## Random Forest

Combines the output of multiple decision trees to get a single result.
Can be used for both classification and regression.

Made up of nodes, which are decision points where data is split based on a particular feature or condition.

Hyperparameters we can set:
- Node Size
- Number of Trees
- Number of Features

In [1]:
#Imports
import pandas as pd
import numpy as np
import pickle

from sklearn.ensemble import RandomForestClassifier
from sklearn.metrics import accuracy_score
from sklearn.model_selection import RandomizedSearchCV, train_test_split
from scipy.stats import randint
from sklearn.feature_extraction.text import TfidfVectorizer

#TextPreprocess.py provides functions for preprocessing a piece of text and a dataset
from app import prediction,preprocessDataset


[nltk_data] Downloading package stopwords to
[nltk_data]     C:\Users\reina\AppData\Roaming\nltk_data...
[nltk_data]   Package stopwords is already up-to-date!


# Preprocessing

In [3]:
# Reading dataset from .csv file
dataset = pd.read_csv('Model/Datasets/fake_or_real_news.csv')

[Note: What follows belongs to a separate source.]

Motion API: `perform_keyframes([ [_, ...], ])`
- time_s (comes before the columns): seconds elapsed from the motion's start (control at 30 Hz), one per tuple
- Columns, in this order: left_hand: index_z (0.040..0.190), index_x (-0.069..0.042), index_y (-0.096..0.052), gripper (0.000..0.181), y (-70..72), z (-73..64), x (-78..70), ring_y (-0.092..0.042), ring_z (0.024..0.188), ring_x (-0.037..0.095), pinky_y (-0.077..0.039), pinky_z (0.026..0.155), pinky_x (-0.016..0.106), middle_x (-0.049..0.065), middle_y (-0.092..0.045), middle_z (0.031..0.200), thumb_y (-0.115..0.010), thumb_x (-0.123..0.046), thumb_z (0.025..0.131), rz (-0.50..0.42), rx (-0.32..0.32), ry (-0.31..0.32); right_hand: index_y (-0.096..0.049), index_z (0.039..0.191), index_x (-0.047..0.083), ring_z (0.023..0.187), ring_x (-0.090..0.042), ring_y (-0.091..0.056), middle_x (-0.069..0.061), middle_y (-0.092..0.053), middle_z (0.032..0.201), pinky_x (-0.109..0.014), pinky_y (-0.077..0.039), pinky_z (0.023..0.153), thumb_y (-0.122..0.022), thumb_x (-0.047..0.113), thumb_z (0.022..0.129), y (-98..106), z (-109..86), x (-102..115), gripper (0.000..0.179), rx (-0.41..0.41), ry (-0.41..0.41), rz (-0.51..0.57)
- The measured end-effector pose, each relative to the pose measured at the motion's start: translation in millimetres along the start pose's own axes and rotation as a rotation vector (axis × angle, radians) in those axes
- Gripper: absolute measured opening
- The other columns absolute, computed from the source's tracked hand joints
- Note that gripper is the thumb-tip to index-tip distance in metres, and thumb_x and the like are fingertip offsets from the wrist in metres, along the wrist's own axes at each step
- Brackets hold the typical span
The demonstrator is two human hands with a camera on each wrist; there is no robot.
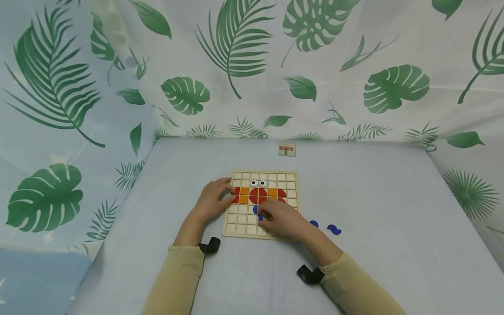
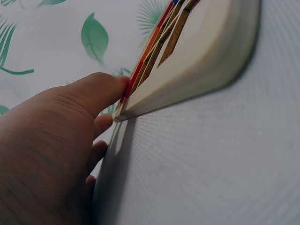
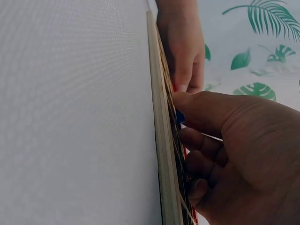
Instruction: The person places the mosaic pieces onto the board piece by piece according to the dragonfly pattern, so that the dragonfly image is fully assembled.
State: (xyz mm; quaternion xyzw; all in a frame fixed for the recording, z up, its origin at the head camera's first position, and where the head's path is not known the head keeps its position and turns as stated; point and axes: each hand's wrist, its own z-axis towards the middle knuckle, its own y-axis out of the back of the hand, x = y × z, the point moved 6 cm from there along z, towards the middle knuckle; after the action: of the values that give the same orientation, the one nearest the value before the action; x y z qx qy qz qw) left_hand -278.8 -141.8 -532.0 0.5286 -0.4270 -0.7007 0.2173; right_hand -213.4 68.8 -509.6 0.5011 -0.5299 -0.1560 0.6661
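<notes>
A square wooden grid board (image 1: 236,228) lies on the table, holding red, orange and blue flat pieces and two round eye pieces (image 1: 258,183). My left hand (image 1: 212,199) rests at the board's left edge, its thumb touching near a red piece (image 1: 236,199). Over the lower middle of the grid, my right hand (image 1: 285,218) pinches a small blue piece (image 3: 180,117) between thumb and forefinger. Another blue piece (image 1: 255,210) sits in a cell just under the red circle (image 1: 258,195). The right hand hides part of the board's lower right.
Loose blue pieces (image 1: 334,229) lie on the table right of the board, with one more blue piece (image 1: 313,223) close to the right forearm. Behind the board is a small pattern card (image 1: 287,149). A leaf-print curtain (image 1: 252,105) encloses the table's back and sides.
</notes>
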Motion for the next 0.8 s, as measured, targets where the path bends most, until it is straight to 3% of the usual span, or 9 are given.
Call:
perform_keyframes([
  [0.53, 0.098, -0.023, -0.058, 0.013, 0.8, -0.1, 0.4, -0.040, 0.144, 0.029, -0.019, 0.124, 0.057, 0.006, -0.047, 0.151, -0.066, -0.032, 0.095, 0.002, -0.015, -0.013, -0.067, 0.103, 0.022, 0.077, -0.008, -0.052, 0.012, -0.057, 0.085, -0.024, -0.047, 0.069, -0.075, 0.031, 0.087, -0.6, 1.0, -0.3, 0.020, 0.009, 0.000, 0.011],
  [0.8, 0.099, -0.024, -0.058, 0.012, -0.4, 0.1, 0.6, -0.038, 0.145, 0.028, -0.017, 0.125, 0.055, 0.005, -0.046, 0.153, -0.065, -0.033, 0.095, -0.011, -0.004, 0.000, -0.067, 0.102, 0.021, 0.079, -0.010, -0.053, 0.010, -0.058, 0.089, -0.026, -0.048, 0.071, -0.064, 0.014, 0.090, 1.4, 0.6, -1.7, 0.014, 0.001, 0.016, 0.025],
])
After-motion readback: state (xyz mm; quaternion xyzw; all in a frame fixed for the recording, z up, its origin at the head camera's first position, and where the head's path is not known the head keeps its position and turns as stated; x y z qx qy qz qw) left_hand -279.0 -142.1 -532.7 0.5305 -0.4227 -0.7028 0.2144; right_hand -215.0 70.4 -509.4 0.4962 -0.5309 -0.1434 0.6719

# Separating labels from rest of dataset
labels = dataset.label

dataset.head()

Unnamed: 0.1,Unnamed: 0,title,text,label
0,8476,You Can Smell Hillary’s Fear,"Daniel Greenfield, a Shillman Journalism Fello...",FAKE
1,10294,Watch The Exact Moment Paul Ryan Committed Pol...,Google Pinterest Digg Linkedin Reddit Stumbleu...,FAKE
2,3608,Kerry to go to Paris in gesture of sympathy,U.S. Secretary of State John F. Kerry said Mon...,REAL
3,10142,Bernie supporters on Twitter erupt in anger ag...,"— Kaydee King (@KaydeeKing) November 9, 2016 T...",FAKE
4,875,The Battle of New York: Why This Primary Matters,It's primary day in New York and front-runners...,REAL


In [4]:
# Preprocessing data

#preprocessDataset((dataset to process), (name of column with text to be processed)
preprocessedData = preprocessDataset(dataset, 'text')

In [5]:
preprocessedData.head()

0    daniel greenfield shillman journalism fellow f...
1    google pinterest digg linkedin reddit stumbleu...
2    u secretary state john f kerry said monday sto...
3    kaydee king kaydeeking november 9 2016 lesson ...
4    primary day new york frontrunners hillary clin...
Name: text, dtype: object

In [6]:
# Split data into training and testing
x_train, x_test, y_train, y_test = train_test_split(preprocessedData, labels, test_size= 0.2, random_state= 7)

In [7]:
# Vectorize text so we can feed it to algorithm

#TFIDF Vectorizer
tfidf_vectorizer = TfidfVectorizer(stop_words= 'english', max_df= 0.7)

tfidf_train = tfidf_vectorizer.fit_transform(x_train)
tfidf_test = tfidf_vectorizer.transform(x_test)

# Model

In [8]:
#Setting up and training the model
rf = RandomForestClassifier()

rf.fit(tfidf_train, y_train)

# Prediction and Accuracy

In [9]:
# Predict using testing set
y_pred = rf.predict(tfidf_test)

In [10]:
# Accuracy based on testing data
accuracy = accuracy_score(y_test, y_pred)
print("Accuracy: ", accuracy)

Accuracy:  0.8895027624309392


## Test Own Text

In [18]:
# Sample text taken from RTE.ie
filePath = 'Model/Test_Text.txt'

with open(filePath, 'r', encoding= 'utf-8') as file:
    sample_text = file.read()

#preprocessText(Text to be processed)
preprocessedText = prediction(sample_text)

tfidf_sampleText = tfidf_vectorizer.transform([preprocessedText])

samplePred = rf.predict(tfidf_sampleText)

print("Predicted Label: ", samplePred)

Predicted Label:  ['FAKE']


## Saving Model using pickle

In [21]:
# V1 - 14/03/2024

with open('FakeNewsModel_V1.pkl', 'wb') as f:
    pickle.dump((rf,tfidf_vectorizer),f)